Foto: Un hombre observa los mármoles del Partenón en el Museo Británico de Londres. (Reuters/Dylan Martinez)

Es por eso mismo que las formas expositivas de las distintas colecciones, para bien o para mal, son siempre una narrativa y un modo ideológico de mostrarlas. Y es que no hay que perder de vista que, la idea de museo moderno, en su vocación exhibicionista y pedagógica (baste observar la cantidad de grupos de escolares que indefectiblemente los transitan), que cuenta con la baza de cautivar al visitante con una experiencia estética, es un elemento más de la teatralidad política. Los museos son tanto por lo que tienen como por lo que no tienen, por lo que muestran y por la manera en que lo muestran, con la intención de intervenir en el ethos social, como vimos recientemente con las polémicas desatadas a raíz de la gestión de Manuel Borja-Villel en el Museo Reina Sofía.

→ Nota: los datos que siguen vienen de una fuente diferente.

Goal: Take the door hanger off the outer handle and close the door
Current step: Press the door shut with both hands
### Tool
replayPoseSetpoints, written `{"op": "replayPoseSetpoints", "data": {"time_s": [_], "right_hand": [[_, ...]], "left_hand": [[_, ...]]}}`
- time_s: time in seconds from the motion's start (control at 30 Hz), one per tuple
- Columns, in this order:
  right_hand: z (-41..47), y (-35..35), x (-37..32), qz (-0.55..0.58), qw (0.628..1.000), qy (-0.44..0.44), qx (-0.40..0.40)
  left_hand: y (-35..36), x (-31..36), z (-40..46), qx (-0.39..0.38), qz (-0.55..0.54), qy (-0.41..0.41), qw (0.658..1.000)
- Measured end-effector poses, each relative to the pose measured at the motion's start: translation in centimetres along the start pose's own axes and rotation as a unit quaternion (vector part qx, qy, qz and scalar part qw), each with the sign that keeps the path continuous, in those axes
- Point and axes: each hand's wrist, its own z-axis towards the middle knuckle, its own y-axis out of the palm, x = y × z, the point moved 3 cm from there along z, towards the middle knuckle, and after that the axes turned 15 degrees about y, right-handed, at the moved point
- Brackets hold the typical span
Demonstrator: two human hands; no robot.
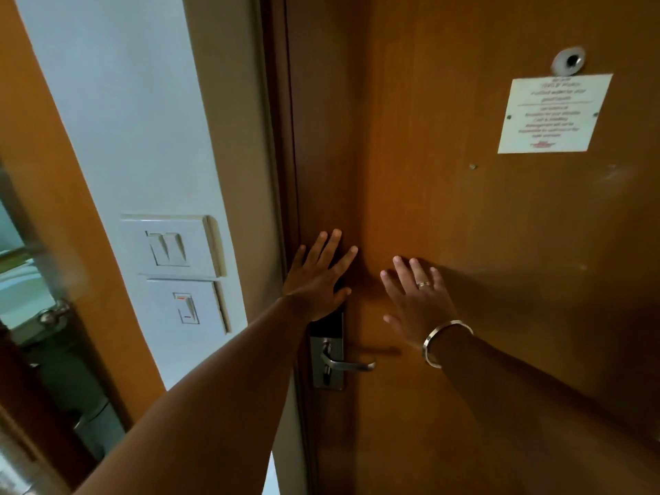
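The brown wooden door [464,226] fills the right of the head view and sits flush in its frame [278,137]. My left hand [318,276] lies flat on the door's edge with fingers spread, just above the black lock plate. My right hand [418,298], wearing a ring and a metal bangle, presses flat on the door panel a little to the right. Below both hands the inner metal lever handle [348,364] sticks out to the right, with nothing hanging on it. No door hanger is in view, and neither hand holds anything.
A white notice [553,114] is fixed on the door under a peephole [569,60]. Two light switch plates [175,269] sit on the white wall to the left. Further left a second wooden door with a round knob [53,314] stands ajar.
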Motion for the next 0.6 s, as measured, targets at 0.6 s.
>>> {"op": "replayPoseSetpoints", "data": {"time_s": [0.6], "right_hand": [[1.2,2.8,-1.1,-0.025,0.998,0.051,0.011]], "left_hand": [[0.3,-0.4,1.3,-0.022,0.003,0.002,1.000]]}}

El museo, por tanto, utiliza sus piezas para articular un discurso en el modo de mostrarlas, de componer las salas, con tan solo un pequeño texto a la entrada de cada módulo, que la mayor parte de los visitantes obviará. El resultado es efectista y funciona por sí solo, a través de la sugestión de ideas que normalizan las estructuras y naturalizan las creencias, en el marco de los arcana imperii, literalmente, secretos del poder, que expresara Tácito.

Habría que preguntarse por qué, si los museos son tan importantes para la articulación de discursos y la generación de cuestionamientos, que no excluyen otros temas de crucial importancia, suscita tan poco interés por parte de nuestros políticos.

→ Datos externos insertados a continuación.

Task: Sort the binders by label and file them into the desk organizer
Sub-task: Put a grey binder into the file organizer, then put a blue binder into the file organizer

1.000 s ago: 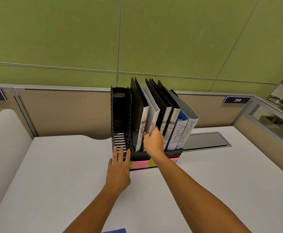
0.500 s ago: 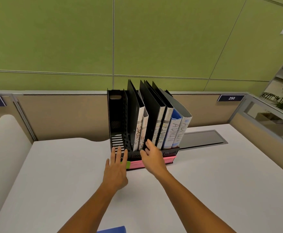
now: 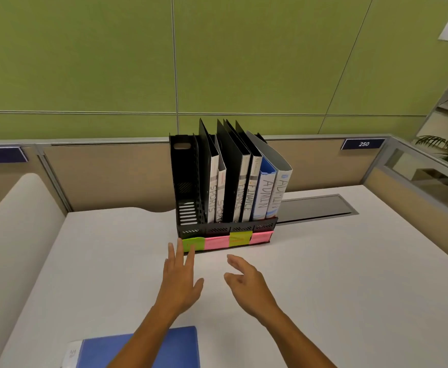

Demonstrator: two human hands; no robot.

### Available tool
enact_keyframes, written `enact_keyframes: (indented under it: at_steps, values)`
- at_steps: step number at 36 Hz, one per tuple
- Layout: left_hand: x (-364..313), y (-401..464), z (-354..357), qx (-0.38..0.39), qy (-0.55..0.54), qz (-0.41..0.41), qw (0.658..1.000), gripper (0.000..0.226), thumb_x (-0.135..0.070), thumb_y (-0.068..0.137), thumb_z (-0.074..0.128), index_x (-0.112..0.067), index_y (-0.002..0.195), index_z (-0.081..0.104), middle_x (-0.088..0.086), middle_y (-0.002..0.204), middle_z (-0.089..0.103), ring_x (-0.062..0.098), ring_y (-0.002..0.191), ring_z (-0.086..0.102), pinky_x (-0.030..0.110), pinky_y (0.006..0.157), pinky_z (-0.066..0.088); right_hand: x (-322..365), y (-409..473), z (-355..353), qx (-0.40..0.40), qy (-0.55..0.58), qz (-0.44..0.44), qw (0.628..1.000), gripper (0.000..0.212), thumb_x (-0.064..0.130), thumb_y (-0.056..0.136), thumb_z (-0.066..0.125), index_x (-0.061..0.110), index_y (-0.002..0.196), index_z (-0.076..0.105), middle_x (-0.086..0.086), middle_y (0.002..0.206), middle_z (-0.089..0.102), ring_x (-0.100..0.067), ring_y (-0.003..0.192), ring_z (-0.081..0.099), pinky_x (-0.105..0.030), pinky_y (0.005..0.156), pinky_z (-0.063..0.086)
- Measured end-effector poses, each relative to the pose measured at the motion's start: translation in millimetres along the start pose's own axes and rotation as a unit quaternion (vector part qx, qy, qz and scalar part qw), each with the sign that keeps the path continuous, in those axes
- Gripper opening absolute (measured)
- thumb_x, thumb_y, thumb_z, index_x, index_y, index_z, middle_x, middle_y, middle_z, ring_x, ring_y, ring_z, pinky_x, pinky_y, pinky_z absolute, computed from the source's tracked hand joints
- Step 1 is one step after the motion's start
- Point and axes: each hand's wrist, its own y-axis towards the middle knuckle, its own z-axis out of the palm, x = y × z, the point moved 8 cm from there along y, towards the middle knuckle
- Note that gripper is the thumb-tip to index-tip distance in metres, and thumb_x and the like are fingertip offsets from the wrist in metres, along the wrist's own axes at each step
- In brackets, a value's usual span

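Where slots stand: six binders [image 3: 240, 179] filed.

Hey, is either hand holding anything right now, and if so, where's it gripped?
Nothing is held. The left hand and right hand are both open above the desk, in front of the organizer.

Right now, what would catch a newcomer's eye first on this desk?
The black desk organizer at the back of the white desk, packed with upright binders marked SPORTS, FINANCE and ADMIN, its leftmost slot empty. Bright green and pink sticky notes line its front edge. Nearer, the left hand and right hand hover open, and a blue binder lies flat.
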Motion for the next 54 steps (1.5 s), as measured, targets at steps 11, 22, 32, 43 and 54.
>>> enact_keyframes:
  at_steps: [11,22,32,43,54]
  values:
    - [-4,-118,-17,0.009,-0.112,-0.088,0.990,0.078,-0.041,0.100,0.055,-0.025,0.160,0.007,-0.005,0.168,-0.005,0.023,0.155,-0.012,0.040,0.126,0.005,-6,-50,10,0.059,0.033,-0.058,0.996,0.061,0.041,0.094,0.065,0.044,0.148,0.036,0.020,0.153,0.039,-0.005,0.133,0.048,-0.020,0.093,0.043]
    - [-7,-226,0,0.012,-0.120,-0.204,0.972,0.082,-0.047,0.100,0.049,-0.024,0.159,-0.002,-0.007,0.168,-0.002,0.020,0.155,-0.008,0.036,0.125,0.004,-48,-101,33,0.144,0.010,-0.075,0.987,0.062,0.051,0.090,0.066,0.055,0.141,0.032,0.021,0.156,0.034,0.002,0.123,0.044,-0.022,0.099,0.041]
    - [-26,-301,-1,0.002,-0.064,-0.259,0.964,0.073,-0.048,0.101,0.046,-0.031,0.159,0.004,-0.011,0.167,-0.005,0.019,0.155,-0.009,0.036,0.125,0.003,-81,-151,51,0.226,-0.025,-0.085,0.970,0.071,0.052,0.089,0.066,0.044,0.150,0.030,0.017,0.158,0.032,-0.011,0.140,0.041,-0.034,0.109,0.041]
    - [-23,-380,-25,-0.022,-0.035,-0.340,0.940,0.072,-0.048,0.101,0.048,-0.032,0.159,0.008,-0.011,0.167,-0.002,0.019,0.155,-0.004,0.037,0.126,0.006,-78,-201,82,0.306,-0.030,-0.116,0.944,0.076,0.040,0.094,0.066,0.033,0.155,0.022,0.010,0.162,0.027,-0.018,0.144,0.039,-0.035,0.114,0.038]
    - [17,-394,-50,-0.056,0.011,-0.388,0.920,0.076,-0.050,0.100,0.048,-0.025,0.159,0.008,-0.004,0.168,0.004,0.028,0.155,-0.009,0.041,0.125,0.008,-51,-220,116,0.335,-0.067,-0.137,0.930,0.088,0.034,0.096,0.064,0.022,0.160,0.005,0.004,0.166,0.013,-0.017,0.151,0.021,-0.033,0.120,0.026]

Si hablamos de robos, saqueos e ingleses, podríamos referirnos a siglos de historia británica, en su larga tradición de corsarios y diplomáticos. Pero, en esta ocasión, hablamos de un robo interno, de unas dos mil piezas de los fondos del Museo Británico, que se dice pronto, que ha evidenciado graves problemas de seguridad y control del propio museo. Desde que, a finales de agosto, Hartwig Fischer, director del Museo Británico, presentara su renuncia, los escándalos por los defectos en la catalogación de los fondos, no ha hecho más que dar argumentos para la reactivación de una cascada de reclamaciones para la restitución de bienes patrimoniales por parte de otros Estados, que da cuenta de que, en última instancia, la gestión de los museos nacionales es una cuestión política.